10:53 am: As the Heroes trailer plays on the monitor, the cast hoots and hollers like a football team before the big game. This is going to be a fun bunch.

10:54 am: The trailer ends, the lights come up, and... sweet Jesus Jenny Craig, my buddy Greg Grunberg is half the man he used to be!

10:55 am: This is odd. Adrian Pasdar, arguably the biggest "name" in the cast, is banished to the back row alongside second-tier stars Santiago Cabrera, Tawny Cypress, Masi Oka and Leonard Roberts. Up in front are Grunny, Ali Larter, series creator Tim Kring, Sendhill Ramamurthy, Hayden Panettiere and Milo Ventimiglia. How'd that happen?
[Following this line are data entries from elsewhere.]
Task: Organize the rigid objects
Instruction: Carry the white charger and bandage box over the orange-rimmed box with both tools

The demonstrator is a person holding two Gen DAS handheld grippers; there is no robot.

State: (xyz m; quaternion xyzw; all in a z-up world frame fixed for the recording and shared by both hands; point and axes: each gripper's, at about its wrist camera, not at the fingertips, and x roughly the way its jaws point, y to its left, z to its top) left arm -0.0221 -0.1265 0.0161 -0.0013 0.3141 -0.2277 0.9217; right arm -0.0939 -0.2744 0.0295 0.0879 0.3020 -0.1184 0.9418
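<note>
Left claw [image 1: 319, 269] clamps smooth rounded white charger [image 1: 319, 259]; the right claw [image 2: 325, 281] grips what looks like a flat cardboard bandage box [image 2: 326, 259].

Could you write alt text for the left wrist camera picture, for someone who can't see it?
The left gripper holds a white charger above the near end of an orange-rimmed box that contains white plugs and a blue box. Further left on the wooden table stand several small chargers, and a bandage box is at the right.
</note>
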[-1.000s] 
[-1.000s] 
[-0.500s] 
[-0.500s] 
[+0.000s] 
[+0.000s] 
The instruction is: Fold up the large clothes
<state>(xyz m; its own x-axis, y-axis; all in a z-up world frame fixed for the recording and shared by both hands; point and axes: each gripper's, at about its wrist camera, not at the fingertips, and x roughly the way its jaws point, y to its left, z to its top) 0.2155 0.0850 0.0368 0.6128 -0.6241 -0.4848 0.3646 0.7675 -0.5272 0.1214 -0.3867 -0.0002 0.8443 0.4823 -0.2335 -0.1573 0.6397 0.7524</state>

10:56 am: Kring confirms that the two-hour pilot was cut down to just an hour. Greg Grunberg's telepathic cop will now be introduced in the second episode - and that suits him just fine. "For superstitious reasons, I'm glad I'm not in the pilot," he confesses. "I wasn't in the Felicity pilot [and] I wasn't in the Alias pilot. I was in the Lost pilot, but I was eaten alive." On that note, let's pause for a moment of silence in memory of Felicity.

11:03 am: Not only does Masi Oka steal Heroes as a time-traveling computer geek, but the Tokyo native is stealing the press conference as well. Asked whether he's anything like his comic-book-obsessed character, he answers the question in Japanese, and, when he's done, raises his hand and does a Vulcan salute.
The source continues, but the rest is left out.